◆ TO DO:
What you return must be the lines from the first one below through the one containing "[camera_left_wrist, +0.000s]", exactly and with pictures excluded.

Extracted records
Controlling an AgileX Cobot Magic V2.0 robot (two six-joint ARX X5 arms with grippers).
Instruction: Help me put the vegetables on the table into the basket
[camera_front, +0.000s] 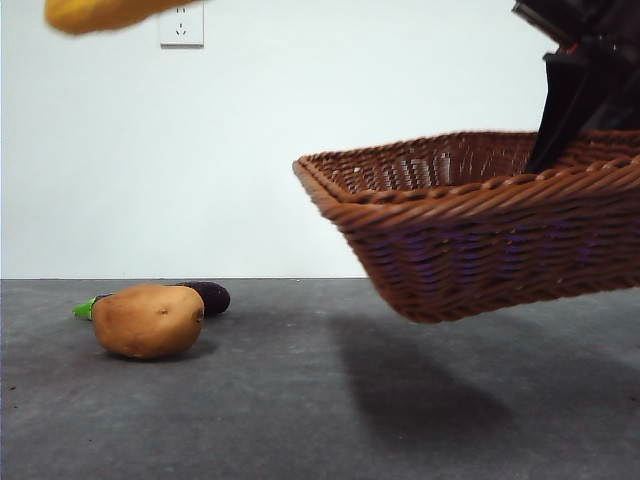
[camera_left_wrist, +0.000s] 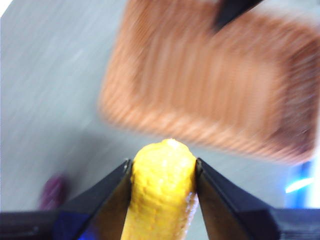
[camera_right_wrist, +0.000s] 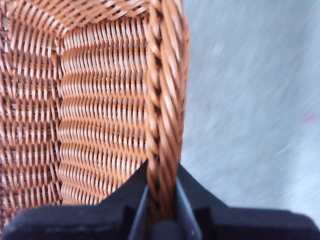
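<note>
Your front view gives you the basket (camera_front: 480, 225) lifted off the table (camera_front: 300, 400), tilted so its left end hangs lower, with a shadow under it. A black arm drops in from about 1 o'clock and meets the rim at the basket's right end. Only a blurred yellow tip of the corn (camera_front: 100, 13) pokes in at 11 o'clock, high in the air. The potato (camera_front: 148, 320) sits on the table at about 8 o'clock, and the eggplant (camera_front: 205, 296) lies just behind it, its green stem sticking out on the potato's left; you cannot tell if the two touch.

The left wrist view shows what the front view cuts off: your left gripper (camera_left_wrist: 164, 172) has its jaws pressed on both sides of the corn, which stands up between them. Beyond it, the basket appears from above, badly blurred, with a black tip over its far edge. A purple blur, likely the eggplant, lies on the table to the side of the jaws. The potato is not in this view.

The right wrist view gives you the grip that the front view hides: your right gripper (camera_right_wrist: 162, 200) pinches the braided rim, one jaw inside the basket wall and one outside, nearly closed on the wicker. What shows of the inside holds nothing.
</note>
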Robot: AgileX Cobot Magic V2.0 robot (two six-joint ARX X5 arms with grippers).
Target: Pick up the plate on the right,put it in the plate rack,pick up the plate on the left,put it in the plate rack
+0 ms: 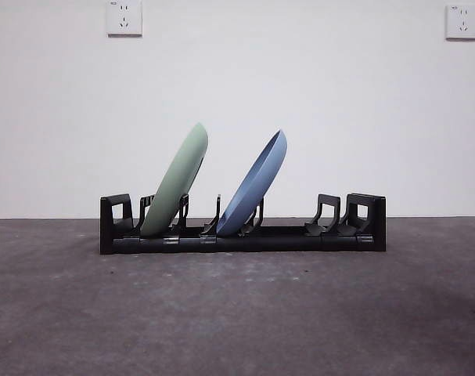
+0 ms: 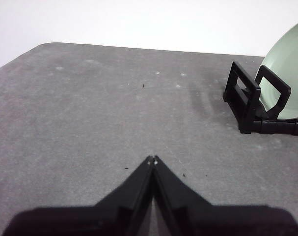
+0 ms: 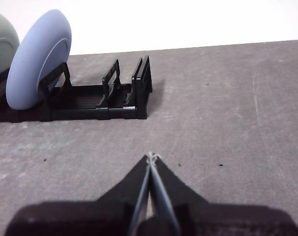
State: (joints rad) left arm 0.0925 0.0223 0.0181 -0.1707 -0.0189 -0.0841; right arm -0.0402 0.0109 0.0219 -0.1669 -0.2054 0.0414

◆ TASK RESULT:
Controlling an AgileX Cobot Magic V2.0 robot (two six-joint ARX X5 arms with grippers).
Instruction: Help me put the vegetables on the table into the basket
[camera_front, +0.000s] 
[camera_left_wrist, +0.000s] 

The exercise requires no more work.